## [Your assignment]
Would you transcribe the line containing "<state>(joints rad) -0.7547" and every line after it, through the end of the records below, exactly and with nothing else?

--- Available data Enclosed Below ---

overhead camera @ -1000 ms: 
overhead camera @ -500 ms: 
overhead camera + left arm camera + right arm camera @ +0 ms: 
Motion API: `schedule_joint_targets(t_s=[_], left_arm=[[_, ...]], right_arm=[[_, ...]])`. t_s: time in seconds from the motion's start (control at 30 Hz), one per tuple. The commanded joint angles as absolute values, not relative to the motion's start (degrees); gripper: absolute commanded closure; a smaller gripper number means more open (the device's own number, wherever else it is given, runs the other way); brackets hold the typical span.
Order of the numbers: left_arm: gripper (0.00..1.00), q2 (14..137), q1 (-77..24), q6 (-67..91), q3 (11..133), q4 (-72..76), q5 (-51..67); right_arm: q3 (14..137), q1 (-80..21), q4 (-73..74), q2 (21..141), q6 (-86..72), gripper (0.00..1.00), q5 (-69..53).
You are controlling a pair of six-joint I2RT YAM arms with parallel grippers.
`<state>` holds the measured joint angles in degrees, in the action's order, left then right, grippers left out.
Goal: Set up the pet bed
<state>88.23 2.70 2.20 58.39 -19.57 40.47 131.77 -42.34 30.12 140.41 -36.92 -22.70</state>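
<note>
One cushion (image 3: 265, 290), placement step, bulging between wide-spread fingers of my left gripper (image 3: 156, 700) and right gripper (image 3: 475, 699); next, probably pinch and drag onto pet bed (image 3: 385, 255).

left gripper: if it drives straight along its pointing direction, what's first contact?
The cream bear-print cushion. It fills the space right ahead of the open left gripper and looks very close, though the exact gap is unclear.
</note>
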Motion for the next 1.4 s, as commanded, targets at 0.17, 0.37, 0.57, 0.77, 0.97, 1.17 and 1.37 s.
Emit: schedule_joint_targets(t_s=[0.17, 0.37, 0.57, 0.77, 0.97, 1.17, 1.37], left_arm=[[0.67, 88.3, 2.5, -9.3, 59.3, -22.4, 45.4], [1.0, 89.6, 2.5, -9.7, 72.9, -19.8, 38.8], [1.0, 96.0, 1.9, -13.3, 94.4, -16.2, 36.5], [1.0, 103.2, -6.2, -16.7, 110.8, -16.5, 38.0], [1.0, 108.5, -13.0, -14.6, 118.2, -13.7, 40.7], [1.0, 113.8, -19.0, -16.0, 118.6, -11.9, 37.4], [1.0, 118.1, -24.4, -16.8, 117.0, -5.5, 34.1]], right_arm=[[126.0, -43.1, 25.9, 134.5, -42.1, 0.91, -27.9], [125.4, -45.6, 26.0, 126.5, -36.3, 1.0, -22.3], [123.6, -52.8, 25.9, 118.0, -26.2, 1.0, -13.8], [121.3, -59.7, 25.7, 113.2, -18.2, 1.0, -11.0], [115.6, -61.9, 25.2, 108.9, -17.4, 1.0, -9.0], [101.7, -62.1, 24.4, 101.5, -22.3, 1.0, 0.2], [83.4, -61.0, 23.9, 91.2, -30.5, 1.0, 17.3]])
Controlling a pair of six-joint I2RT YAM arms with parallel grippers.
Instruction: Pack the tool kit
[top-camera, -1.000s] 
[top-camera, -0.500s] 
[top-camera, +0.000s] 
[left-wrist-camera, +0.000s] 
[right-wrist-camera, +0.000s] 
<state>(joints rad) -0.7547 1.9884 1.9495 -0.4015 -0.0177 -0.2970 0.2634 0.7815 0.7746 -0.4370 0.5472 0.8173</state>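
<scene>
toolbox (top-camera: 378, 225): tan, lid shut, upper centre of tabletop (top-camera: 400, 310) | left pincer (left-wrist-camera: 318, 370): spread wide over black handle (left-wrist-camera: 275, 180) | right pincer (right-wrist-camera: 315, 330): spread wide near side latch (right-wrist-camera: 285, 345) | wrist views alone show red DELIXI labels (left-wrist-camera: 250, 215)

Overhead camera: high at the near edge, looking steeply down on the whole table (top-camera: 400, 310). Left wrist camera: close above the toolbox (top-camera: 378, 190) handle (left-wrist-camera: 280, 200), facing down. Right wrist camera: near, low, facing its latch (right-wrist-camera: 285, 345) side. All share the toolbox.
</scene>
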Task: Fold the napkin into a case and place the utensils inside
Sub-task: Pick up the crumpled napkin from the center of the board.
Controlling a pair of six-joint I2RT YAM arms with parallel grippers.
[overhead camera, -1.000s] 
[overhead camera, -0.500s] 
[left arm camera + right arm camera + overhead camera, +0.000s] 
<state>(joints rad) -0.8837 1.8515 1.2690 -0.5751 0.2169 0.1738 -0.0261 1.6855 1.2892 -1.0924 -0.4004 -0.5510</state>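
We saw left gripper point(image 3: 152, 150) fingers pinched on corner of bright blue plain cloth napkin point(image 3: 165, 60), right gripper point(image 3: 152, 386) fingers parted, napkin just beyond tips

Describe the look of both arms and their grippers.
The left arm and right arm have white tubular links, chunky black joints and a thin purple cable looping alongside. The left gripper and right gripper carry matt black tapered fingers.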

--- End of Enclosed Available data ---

## [Final answer]
<state>(joints rad) -0.7547 1.9884 1.9495 -0.4015 -0.0177 -0.2970 0.2634 0.7815 0.7746 -0.4370 0.5472 0.8173</state>
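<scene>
toolbox (top-camera: 378, 225): tan, lid shut, upper centre of tabletop (top-camera: 400, 310) | left pincer (left-wrist-camera: 318, 370): spread wide over black handle (left-wrist-camera: 275, 180) | right pincer (right-wrist-camera: 315, 330): spread wide near side latch (right-wrist-camera: 285, 345) | wrist views alone show red DELIXI labels (left-wrist-camera: 250, 215)

Overhead camera: high at the near edge, looking steeply down on the whole table (top-camera: 400, 310). Left wrist camera: close above the toolbox (top-camera: 378, 190) handle (left-wrist-camera: 280, 200), facing down. Right wrist camera: near, low, facing its latch (right-wrist-camera: 285, 345) side. All share the toolbox.
</scene>
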Task: Fold the napkin into a case and place the utensils inside
Sub-task: Pick up the crumpled napkin from the center of the board.
Controlling a pair of six-joint I2RT YAM arms with parallel grippers.
[overhead camera, -1.000s] 
[overhead camera, -0.500s] 
[left arm camera + right arm camera + overhead camera, +0.000s] 
<state>(joints rad) -0.8837 1.8515 1.2690 -0.5751 0.2169 0.1738 -0.0261 1.6855 1.2892 -1.0924 -0.4004 -0.5510</state>
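We saw left gripper point(image 3: 152, 150) fingers pinched on corner of bright blue plain cloth napkin point(image 3: 165, 60), right gripper point(image 3: 152, 386) fingers parted, napkin just beyond tips

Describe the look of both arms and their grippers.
The left arm and right arm have white tubular links, chunky black joints and a thin purple cable looping alongside. The left gripper and right gripper carry matt black tapered fingers.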

The reply is now complete.